EXERCISE: What's needed is an exact retyping of the lines from the start of the listing up to and including the line with "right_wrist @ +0", minus any pictures.

§ §

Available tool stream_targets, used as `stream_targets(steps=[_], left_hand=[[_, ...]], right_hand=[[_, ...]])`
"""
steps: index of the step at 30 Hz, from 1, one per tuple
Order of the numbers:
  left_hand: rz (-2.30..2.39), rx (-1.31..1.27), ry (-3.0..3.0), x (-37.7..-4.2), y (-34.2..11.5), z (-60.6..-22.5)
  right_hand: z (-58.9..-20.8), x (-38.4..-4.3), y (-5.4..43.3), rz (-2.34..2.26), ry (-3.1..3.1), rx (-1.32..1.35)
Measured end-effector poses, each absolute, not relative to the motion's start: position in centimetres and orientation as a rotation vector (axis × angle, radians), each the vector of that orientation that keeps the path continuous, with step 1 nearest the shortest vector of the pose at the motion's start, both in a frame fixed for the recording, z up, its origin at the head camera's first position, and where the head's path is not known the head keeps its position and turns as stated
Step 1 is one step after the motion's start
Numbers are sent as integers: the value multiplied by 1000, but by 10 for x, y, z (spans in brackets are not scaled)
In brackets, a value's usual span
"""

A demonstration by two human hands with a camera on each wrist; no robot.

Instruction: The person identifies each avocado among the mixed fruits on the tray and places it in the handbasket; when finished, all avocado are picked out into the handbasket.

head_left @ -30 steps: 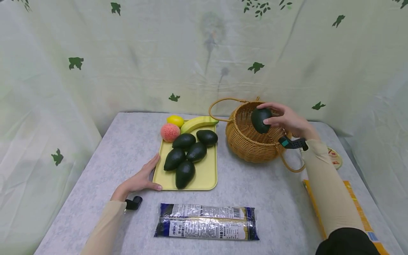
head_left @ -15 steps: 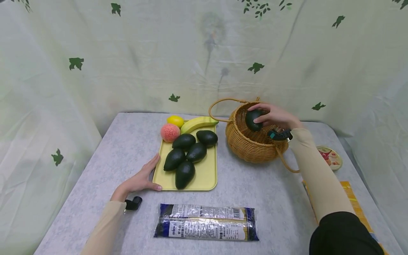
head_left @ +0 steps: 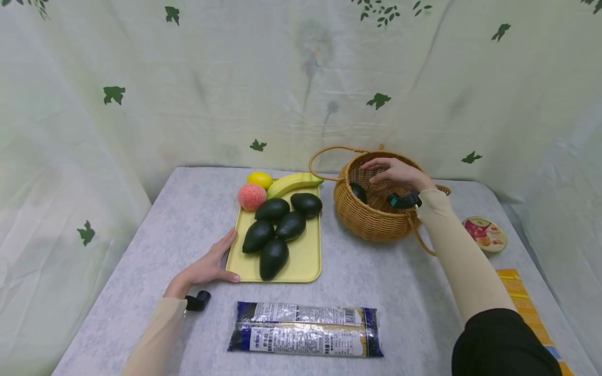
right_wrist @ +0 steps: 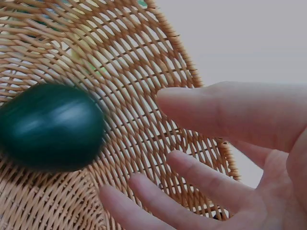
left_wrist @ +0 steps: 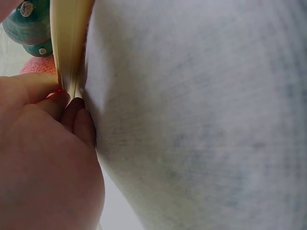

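Observation:
My right hand is over the mouth of the wicker basket, fingers spread and holding nothing. Inside the basket, against its left wall, lies a dark green avocado; the right wrist view shows this avocado apart from the fingertips. At the front left corner of the yellow tray, my left hand rests with fingers along the side and thumb at the front edge. Several avocados lie on the tray, with a banana, a pink round fruit and a lemon behind them.
A long blue-and-clear packet lies near the front of the table. On the right are a round lidded tub and an orange packet, partly covered by my right arm. The basket's handle loop leans towards the tray.
My right hand has moved left over the basket and let go of the avocado, which now lies inside. The left hand and the tray have stayed in place.

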State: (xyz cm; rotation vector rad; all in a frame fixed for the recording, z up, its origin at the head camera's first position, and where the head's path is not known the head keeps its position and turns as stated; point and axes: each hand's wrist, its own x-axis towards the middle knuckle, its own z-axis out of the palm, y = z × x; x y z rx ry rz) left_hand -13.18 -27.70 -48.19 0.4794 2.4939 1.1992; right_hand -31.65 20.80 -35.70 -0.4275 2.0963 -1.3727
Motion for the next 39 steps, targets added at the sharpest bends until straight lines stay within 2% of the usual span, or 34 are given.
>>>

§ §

OUTPUT FOR THIS EXERCISE:
Available tool stream_targets, used as `stream_targets(steps=[_], left_hand=[[_, ...]], right_hand=[[_, ...]])`
"""
steps: index of the step at 30 Hz, from 1, one per tuple
Order of the numbers:
  left_hand: rz (-2.30..2.39), rx (-1.31..1.27), ry (-3.0..3.0), x (-37.7..-4.2), y (-34.2..11.5), z (-60.6..-22.5)
  right_hand: z (-58.9..-20.8), x (-38.4..-4.3), y (-5.4..43.3), rz (-2.34..2.26), ry (-3.1..3.1), rx (-1.32..1.35)
Measured end-effector poses, each absolute, not relative to the motion's start: position in centimetres and orientation as a rotation vector (axis × angle, radians), each the vector of that orientation that keeps the path continuous, with step 1 nearest the shortest vector of the pose at the motion's start, both in a frame fixed for the recording, z up, its origin at the head camera's first position, and where the head's path is not known the head keeps its position and turns as stated
Step 1 is one step after the motion's start
Numbers are sent as integers: the value multiplied by 1000, but by 10 for x, y, z (spans in brackets are not scaled)
In brackets, a value's usual span
"""

A demonstration by two human hands with a camera on each wrist; no robot.

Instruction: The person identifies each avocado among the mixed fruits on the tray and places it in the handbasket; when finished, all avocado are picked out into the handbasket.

head_left @ -30 steps: 
head_left @ -15 steps: 
head_left @ +0 steps: 
right_wrist @ +0 steps: 

The complete answer has been presented.